Having associated all of the validated events with the components in the service model, the observability platform can also then provide automated analysis of the underlying cause of an issue. Using the knowledge of the components that are currently in use for the service and the impact relationships between them, it can automatically identify the probable cause of the service issue.
There is significant automation in the areas we have already covered to get to the point where we have reduced noise and identified something that needs action. Where possible, we want to either automate the resolution with an existing configured automation or request the creation of automation to solve this and be stored as a reusable asset for similar situations in the future.
In the example above, the mobile banking service is failing, and the probable cause based on the data and events received is the highlighted event, indicating that the maximum configured number of connections has been reached for the database. Now that we know the root cause, we can easily resolve the problem by increasing the configured number of connections to the database. Although a simple change like this can be done manually, it is preferable to consider automation to remove potential human error, ensure there is an audit trail, speed resolution, and enforce change implementation within defined policies.
If an existing automation is not currently available to resolve the issue, it should be possible to log a request for new automation to resolve the current and subsequent similar issues.

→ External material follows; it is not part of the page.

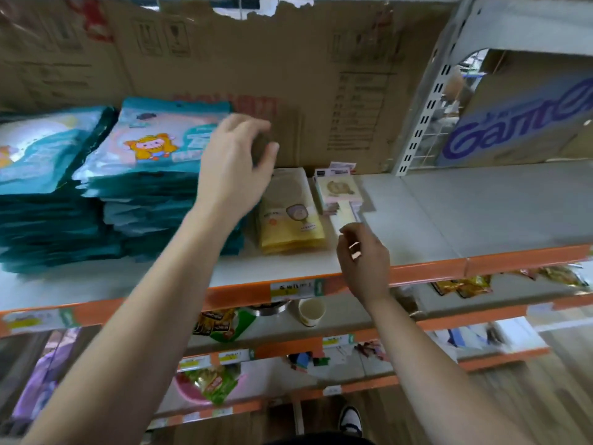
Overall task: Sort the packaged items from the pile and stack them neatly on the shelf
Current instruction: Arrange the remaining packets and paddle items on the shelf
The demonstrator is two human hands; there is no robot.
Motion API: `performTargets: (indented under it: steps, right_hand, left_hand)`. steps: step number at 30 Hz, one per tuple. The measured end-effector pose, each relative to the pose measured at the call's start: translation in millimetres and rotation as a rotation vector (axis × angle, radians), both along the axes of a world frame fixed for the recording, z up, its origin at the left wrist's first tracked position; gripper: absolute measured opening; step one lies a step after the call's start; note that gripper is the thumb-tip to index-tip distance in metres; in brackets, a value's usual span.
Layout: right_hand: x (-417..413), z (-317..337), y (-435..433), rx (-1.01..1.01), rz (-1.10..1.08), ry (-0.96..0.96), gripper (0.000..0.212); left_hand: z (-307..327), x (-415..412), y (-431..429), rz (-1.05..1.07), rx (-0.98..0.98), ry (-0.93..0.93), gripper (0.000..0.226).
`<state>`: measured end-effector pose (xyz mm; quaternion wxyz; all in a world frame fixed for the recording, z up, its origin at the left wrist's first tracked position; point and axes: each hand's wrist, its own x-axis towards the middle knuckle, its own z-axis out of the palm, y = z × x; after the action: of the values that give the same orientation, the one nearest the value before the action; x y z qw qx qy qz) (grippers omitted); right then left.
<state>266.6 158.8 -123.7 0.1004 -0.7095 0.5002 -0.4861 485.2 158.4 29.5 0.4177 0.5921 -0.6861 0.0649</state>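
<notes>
Two tall stacks of teal packets stand on the grey shelf [449, 213]: one at the far left [41, 162], one beside it with a cartoon figure on top [154, 146]. My left hand [234, 165] hovers by the right edge of the cartoon stack, fingers loosely spread, holding nothing. To its right lies a small stack of yellow packets [290, 213]. Right of that sits a pale boxed item [338, 191] with a flat card part [348, 216] sticking out toward me. My right hand [362, 261] is just in front of that card, fingers curled, empty as far as I can see.
A torn cardboard sheet [288, 75] backs the shelf. A metal upright [426, 114] divides it from the bay with a printed box [519, 123]. Lower shelves hold snack packets [224, 322], a paper cup [310, 311] and bags. My shoe [351, 419] shows on the wooden floor.
</notes>
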Motion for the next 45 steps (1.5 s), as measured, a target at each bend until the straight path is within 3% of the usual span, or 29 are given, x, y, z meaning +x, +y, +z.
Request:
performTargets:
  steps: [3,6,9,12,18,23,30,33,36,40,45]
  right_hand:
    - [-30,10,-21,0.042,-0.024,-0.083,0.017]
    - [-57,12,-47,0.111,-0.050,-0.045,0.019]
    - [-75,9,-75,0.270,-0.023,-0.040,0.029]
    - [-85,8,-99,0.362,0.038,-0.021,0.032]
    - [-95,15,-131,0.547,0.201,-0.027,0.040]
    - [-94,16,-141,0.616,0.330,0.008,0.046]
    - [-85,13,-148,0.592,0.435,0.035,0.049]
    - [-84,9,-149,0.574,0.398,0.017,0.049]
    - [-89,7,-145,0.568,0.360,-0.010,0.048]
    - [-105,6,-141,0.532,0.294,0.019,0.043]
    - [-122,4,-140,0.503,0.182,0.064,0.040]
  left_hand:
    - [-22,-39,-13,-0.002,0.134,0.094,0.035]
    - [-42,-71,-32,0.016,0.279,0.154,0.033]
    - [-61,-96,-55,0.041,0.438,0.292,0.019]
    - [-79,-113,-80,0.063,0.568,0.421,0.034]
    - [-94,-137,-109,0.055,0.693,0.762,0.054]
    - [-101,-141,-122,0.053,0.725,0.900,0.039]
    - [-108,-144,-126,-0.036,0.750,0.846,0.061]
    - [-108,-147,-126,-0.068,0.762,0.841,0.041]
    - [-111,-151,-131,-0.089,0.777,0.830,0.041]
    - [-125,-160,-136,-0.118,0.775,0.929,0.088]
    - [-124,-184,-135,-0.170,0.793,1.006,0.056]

There is a wide range of automation tools already in use in enterprises. Integration to these existing tools is imperative so that organizations can utilize existing investments and any already defined automation tasks. Similar to providing a manager of managers capability for the inputs to the observability platform, it must also be able to orchestrate automation of many “worker” tools as the output.
For specific issues with prescriptive resolutions, full automation for recovery is entirely possible. I would argue that there is equal if not more immediately achievable benefit from using automation to gather additional triage information. Even simple automation tasks that restart components are beneficial. Even if they do not fix the problem, the attempt is necessary and can also provide additional background information about the situation.
Intelligent observability platforms use the insight produced to automate resolution or at least speed the time to repair, utilizing any existing automation where possible.
DevOps needs timely notification of the status of the services being observed and the current progress through resolution including raising incidents to service management.
End users need to be informed about the status of the service. A big part of that is notifying them that operations is aware of an issue and is resolving it.
It is important that the intelligent observability platform notifies stakeholders with appropriate information.
In my opinion, an intelligent observability platform is not just about using artificial intelligence (AI)/machine learning (ML) to analyse data and come up with a silver bullet to solve any issue. That would be amazing but is not currently realistic. In fact, if technology could do that, then we would not experience any issues at all! A comprehensive platform is very much about breadth and depth of coverage, including consuming information in real time from multiple sources. Taking that information, processing it with a combination of AI/ML and defined rules or policies, all working in combination towards reducing noise, highlighting issues, and indicating where resources should be focused to resolve those issues, should be the goal. Automation can then be used as a first line of resolution or for gathering additional intelligence about an issue.